Data in this exercise Start Marker
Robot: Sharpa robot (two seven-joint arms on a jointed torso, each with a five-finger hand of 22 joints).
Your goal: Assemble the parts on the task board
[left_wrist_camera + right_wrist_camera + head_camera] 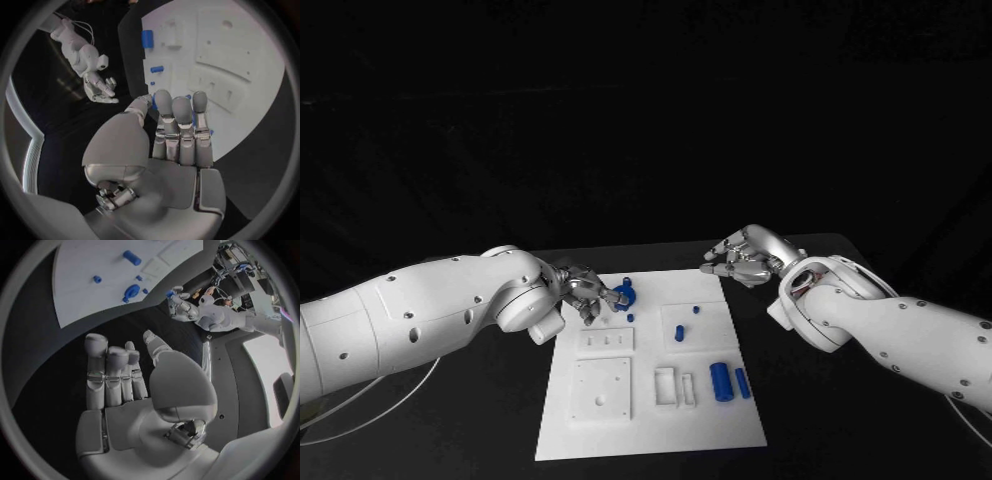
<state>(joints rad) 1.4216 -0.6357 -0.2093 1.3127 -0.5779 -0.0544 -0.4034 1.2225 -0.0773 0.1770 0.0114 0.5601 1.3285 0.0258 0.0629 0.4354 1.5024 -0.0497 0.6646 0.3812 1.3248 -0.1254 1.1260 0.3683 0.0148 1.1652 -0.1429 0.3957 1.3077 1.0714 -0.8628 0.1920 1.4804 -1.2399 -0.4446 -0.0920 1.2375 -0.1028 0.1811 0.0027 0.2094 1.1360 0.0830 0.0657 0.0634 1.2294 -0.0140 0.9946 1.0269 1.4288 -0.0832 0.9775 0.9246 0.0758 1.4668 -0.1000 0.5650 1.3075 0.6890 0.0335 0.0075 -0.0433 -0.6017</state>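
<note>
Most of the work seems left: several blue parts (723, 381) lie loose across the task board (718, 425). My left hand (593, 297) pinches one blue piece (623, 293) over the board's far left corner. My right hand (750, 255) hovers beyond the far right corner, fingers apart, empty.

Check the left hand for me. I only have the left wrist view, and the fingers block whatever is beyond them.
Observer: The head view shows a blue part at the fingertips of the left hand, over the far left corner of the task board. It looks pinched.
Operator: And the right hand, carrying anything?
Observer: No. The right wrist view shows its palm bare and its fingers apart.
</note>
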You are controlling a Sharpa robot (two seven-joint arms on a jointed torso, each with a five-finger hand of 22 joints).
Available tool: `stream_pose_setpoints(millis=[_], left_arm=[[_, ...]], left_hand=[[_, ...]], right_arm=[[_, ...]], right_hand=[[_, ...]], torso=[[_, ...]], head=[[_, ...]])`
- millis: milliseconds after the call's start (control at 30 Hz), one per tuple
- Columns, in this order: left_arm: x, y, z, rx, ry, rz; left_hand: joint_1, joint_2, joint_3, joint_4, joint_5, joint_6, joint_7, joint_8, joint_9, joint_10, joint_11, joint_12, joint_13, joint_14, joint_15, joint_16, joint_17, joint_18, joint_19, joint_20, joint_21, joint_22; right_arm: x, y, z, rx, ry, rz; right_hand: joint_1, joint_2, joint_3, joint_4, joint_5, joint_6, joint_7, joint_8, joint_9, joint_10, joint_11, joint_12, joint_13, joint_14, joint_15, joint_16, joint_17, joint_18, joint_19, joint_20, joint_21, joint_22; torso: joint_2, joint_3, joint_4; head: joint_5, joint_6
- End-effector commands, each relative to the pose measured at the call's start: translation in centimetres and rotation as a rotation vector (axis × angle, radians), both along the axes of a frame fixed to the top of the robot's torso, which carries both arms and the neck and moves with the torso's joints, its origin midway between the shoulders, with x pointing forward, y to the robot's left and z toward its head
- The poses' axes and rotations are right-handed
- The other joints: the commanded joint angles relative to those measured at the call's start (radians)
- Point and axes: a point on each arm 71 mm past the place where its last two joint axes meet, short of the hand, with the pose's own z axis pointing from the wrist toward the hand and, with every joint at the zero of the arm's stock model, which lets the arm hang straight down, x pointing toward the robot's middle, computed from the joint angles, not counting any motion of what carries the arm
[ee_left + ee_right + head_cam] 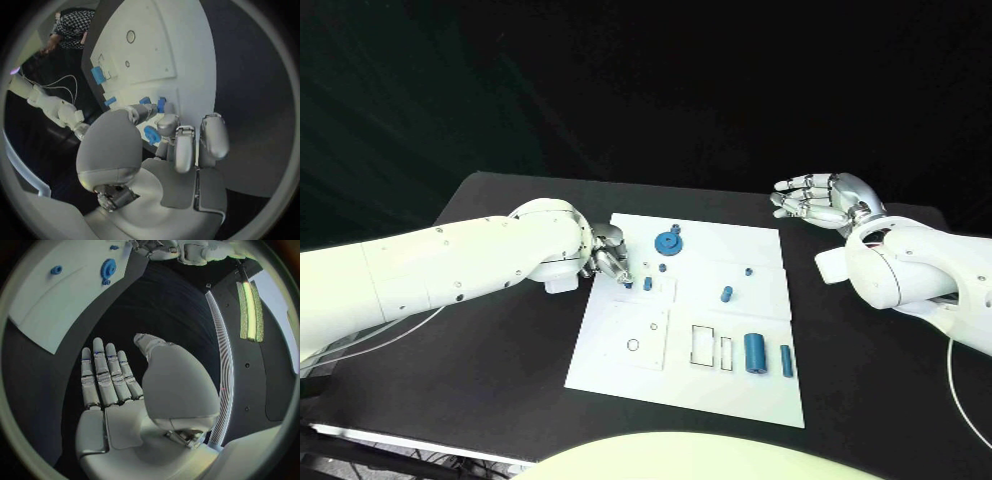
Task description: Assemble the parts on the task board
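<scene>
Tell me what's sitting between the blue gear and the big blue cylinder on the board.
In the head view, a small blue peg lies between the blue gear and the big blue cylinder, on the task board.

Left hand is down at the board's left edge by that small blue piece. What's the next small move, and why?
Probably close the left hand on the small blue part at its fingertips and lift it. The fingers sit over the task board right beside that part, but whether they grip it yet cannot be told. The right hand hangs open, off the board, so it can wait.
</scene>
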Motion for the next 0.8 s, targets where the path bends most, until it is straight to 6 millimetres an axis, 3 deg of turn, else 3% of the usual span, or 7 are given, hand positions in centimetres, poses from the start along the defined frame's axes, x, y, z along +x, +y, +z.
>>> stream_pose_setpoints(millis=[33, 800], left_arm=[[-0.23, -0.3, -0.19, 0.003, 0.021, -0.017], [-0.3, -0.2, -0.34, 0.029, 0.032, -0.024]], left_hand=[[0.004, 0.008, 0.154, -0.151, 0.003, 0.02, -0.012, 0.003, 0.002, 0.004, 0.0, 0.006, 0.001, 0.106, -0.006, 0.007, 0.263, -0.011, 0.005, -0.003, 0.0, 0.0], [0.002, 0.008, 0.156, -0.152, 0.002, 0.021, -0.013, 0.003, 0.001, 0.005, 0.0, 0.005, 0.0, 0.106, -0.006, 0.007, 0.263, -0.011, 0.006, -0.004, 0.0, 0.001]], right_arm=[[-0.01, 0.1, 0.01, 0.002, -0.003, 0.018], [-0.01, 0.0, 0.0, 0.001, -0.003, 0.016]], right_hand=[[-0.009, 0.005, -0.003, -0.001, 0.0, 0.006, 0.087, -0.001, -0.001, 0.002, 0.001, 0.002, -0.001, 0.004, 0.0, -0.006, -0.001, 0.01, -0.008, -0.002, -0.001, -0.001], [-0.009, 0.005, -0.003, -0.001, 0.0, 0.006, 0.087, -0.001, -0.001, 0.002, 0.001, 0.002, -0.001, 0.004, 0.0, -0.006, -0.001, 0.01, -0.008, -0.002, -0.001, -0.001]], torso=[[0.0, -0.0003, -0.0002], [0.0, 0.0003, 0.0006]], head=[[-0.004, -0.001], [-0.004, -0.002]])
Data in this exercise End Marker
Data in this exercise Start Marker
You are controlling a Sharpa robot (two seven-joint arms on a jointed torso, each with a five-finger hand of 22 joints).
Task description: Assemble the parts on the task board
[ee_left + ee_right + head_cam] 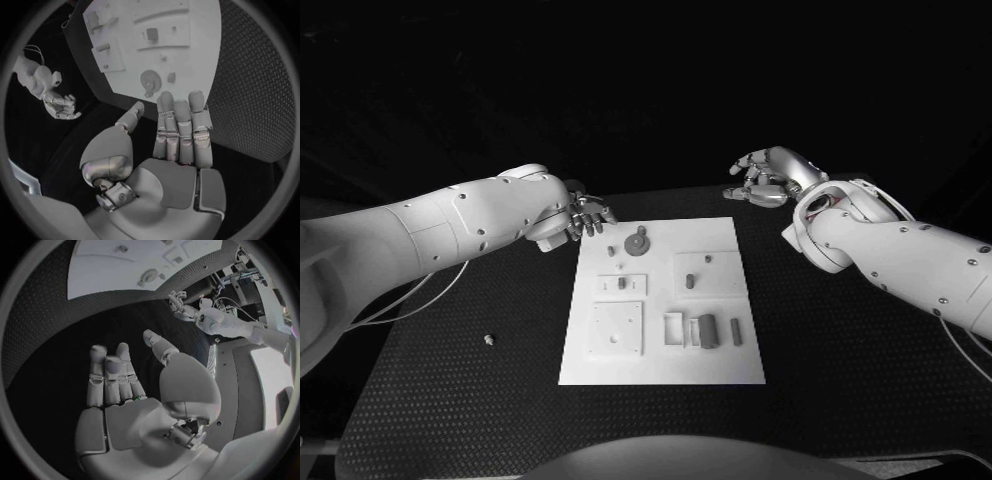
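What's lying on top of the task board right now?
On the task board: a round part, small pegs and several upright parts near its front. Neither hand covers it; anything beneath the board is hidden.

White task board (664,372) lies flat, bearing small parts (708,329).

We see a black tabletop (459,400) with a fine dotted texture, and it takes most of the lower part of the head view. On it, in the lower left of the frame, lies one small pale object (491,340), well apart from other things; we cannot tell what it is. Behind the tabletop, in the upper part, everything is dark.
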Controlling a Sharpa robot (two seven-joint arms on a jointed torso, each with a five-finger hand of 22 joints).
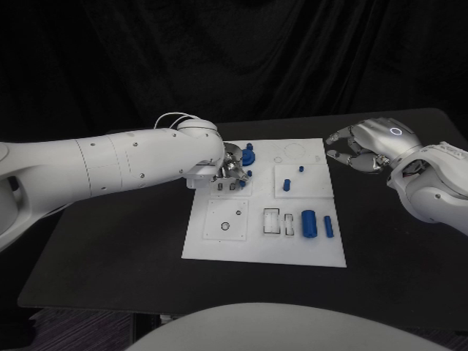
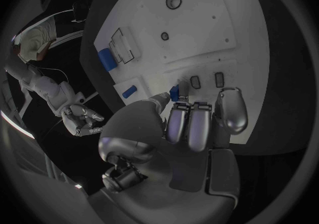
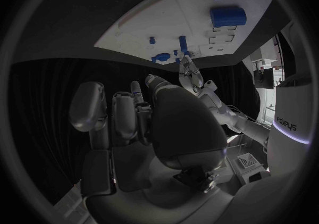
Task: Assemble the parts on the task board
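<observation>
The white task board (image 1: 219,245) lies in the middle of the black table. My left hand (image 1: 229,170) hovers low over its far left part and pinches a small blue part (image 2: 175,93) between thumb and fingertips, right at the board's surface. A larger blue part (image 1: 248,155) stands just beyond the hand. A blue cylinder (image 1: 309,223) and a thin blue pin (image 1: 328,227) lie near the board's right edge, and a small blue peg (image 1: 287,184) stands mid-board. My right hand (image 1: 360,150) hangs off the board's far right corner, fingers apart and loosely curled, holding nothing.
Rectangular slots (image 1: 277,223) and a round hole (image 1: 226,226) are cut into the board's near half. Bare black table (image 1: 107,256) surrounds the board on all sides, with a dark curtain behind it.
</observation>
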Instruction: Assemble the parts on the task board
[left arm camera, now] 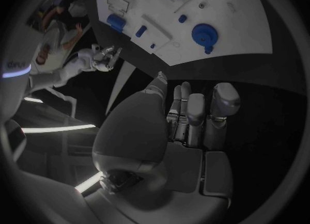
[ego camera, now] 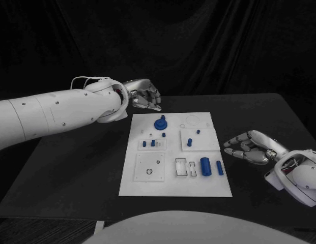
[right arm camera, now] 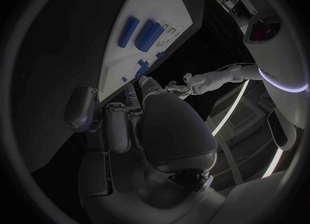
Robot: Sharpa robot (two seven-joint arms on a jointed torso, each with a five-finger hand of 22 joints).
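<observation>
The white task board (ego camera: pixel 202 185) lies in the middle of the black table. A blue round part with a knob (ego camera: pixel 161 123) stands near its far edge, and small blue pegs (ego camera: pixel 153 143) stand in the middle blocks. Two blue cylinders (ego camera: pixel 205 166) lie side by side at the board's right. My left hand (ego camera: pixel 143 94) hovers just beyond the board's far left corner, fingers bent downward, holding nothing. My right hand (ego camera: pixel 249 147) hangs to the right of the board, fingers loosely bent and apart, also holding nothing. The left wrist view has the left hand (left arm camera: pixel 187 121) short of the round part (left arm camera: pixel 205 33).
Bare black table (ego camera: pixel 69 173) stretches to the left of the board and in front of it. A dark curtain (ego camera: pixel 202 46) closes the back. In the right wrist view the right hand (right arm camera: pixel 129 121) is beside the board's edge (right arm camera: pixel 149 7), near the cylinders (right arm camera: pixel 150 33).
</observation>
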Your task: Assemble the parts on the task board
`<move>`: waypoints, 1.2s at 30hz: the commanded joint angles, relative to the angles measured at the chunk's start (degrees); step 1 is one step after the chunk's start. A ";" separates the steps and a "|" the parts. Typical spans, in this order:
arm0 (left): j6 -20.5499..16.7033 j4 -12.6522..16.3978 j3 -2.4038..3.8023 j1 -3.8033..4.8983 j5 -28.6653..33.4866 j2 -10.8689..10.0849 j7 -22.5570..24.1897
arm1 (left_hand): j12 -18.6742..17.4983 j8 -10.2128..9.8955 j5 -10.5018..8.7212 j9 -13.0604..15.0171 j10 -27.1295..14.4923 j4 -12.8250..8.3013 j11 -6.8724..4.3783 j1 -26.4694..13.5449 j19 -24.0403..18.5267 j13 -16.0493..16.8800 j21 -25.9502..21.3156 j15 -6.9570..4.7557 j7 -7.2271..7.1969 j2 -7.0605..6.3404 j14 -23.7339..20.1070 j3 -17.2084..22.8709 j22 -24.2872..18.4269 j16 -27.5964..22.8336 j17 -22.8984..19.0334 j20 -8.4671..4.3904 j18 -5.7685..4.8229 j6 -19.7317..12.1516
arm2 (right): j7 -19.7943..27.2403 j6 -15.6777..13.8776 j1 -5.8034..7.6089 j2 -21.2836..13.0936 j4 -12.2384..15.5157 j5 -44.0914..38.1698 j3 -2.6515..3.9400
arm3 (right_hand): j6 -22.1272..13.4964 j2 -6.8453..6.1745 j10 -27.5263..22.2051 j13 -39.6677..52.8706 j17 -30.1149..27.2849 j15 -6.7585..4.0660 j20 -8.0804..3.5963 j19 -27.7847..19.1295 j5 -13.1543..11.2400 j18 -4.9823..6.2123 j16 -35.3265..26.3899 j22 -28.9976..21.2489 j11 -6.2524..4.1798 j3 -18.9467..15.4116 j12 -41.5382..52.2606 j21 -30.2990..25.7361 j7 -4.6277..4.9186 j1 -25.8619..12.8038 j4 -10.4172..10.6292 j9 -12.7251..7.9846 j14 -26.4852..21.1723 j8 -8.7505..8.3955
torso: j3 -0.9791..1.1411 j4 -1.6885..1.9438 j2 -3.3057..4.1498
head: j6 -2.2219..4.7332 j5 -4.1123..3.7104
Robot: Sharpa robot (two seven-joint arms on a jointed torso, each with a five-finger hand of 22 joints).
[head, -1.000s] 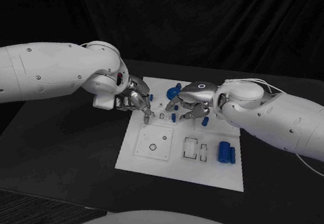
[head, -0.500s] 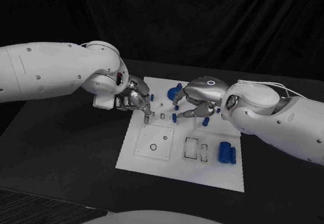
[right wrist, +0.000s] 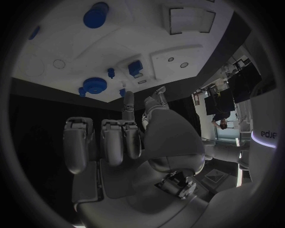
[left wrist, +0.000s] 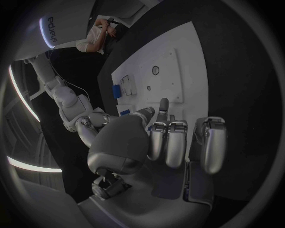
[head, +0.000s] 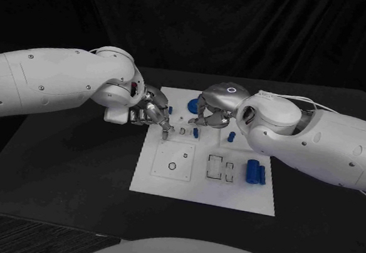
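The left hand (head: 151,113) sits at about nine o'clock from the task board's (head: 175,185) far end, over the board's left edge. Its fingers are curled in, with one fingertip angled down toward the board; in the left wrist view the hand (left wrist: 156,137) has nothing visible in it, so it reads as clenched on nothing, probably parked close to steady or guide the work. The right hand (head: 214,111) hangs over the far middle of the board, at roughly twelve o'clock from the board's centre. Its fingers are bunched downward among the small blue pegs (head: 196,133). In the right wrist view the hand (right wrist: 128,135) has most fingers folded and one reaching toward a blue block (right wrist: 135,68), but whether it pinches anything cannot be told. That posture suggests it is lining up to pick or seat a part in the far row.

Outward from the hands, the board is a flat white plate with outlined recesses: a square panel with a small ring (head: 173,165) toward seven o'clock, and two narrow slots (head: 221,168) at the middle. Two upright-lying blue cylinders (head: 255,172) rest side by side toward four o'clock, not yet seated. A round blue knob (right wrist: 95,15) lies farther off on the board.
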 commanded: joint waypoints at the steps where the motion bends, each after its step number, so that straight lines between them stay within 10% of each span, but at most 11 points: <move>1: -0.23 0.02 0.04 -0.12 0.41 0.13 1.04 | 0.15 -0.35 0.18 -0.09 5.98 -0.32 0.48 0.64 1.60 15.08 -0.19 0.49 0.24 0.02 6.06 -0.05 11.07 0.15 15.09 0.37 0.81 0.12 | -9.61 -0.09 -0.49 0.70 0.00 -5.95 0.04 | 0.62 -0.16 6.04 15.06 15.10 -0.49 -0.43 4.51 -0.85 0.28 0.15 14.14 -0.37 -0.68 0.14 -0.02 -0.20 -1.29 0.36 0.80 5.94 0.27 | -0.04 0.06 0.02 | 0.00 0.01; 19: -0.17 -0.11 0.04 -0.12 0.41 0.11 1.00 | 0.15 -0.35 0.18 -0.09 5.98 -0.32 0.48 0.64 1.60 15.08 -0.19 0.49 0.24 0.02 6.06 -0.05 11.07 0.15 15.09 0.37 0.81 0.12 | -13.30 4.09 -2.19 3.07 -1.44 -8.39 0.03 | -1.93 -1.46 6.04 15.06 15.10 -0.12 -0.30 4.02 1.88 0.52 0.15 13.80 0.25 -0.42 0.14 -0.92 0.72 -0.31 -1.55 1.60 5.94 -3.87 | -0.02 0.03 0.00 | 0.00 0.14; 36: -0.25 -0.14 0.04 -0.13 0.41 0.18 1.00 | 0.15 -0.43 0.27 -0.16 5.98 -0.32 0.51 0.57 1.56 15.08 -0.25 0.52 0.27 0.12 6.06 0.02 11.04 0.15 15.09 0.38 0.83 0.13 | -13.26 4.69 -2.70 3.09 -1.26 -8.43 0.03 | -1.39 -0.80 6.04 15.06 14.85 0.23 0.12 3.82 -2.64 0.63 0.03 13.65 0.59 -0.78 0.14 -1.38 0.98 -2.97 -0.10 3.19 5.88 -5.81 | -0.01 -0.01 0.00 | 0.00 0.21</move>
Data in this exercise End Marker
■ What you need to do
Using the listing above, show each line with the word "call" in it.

■ Task solution
- millis: milliseconds after the call's start (control at 30 Hz), one per tuple
- End-effector commands, each relative to the pose measured at the call's start: translation in centimetres and rotation as a rotation vector (axis × angle, radians), both along the axes of a frame fixed to the top of the robot's torso, which carries both arms and the neck and moves with the torso's joints, its origin midway between the shoulders, with x pointing forward, y to the robot's left and z toward its head
- The other joints: the commanded joint angles relative to those measured at the call's start (radians)

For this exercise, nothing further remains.